PROBLEM DETAILS:
Give again the entries below exactly, beginning at the first line and ending at the line with "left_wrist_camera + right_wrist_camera".

THE DATA:
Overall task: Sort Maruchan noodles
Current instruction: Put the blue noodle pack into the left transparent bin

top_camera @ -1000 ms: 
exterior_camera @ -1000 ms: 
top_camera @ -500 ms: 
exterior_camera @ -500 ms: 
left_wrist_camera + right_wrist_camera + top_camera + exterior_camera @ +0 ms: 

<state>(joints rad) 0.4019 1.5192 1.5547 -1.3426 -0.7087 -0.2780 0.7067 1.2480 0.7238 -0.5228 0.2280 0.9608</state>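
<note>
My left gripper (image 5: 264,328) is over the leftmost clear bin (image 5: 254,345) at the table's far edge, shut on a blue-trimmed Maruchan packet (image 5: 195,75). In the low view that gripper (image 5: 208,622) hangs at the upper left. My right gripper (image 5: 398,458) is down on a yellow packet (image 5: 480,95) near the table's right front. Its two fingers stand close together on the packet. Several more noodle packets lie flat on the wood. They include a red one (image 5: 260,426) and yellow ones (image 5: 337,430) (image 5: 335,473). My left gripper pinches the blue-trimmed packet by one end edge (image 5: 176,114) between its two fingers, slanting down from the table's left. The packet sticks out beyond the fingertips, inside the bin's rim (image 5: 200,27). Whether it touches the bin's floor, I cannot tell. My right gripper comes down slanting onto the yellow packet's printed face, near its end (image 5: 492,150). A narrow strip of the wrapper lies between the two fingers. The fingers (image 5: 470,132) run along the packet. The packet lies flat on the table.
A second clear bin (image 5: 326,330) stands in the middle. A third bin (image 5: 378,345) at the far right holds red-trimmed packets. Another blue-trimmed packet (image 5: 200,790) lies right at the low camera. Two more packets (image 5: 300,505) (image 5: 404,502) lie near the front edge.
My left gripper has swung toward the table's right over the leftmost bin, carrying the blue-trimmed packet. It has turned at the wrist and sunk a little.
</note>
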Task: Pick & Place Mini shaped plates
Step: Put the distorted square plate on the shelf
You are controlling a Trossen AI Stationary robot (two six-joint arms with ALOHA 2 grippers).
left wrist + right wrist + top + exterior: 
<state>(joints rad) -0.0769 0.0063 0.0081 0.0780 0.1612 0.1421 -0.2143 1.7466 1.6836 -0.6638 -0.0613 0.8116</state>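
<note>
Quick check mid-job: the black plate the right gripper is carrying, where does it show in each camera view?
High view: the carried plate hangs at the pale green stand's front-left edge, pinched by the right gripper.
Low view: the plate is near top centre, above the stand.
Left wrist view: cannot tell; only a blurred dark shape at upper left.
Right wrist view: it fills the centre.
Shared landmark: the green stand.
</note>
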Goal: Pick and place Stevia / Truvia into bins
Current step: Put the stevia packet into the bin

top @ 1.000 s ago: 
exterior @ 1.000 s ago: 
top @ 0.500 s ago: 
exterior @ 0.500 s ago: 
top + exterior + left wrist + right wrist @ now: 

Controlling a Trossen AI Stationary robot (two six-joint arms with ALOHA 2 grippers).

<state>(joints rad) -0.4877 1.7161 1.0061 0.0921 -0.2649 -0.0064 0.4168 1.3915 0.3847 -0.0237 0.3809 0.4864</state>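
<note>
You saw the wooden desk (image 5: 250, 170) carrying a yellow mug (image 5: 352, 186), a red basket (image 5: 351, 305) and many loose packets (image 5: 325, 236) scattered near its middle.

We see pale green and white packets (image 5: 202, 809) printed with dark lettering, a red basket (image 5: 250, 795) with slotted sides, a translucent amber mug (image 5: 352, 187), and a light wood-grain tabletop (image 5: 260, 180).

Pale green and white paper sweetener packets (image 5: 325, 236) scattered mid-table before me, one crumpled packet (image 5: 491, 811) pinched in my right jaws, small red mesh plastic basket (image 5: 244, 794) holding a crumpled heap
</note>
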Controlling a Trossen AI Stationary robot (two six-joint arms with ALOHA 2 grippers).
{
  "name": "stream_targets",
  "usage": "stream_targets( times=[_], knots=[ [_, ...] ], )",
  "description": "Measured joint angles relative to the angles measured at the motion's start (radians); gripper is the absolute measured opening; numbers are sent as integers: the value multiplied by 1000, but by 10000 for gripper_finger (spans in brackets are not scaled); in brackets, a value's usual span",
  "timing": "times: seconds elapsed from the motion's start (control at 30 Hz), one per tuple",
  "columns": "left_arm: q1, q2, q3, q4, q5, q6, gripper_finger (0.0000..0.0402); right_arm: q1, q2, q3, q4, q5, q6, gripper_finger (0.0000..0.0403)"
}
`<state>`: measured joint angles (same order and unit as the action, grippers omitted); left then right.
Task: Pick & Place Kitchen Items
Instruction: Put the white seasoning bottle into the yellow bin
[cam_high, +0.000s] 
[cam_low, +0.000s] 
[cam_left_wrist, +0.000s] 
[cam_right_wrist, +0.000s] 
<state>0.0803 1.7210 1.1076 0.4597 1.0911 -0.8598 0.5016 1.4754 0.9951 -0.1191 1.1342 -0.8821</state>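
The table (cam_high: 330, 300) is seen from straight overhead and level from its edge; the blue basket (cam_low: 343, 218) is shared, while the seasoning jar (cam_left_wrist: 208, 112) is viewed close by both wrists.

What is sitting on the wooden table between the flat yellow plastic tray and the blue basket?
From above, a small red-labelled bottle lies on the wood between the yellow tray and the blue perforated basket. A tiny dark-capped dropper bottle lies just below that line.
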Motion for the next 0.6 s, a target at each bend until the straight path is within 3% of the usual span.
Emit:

OUTPUT OF THE TASK:
Overall task: Sort Maruchan noodles
Current instruction: Put the blue noodle pack into the left transparent bin

top_camera @ -1000 ms: 
exterior_camera @ -1000 ms: 
top_camera @ -500 ms: 
exterior_camera @ -500 ms: 
left_wrist_camera + right_wrist_camera + top_camera + exterior_camera @ +0 ms: 

This exercise has been fully answered.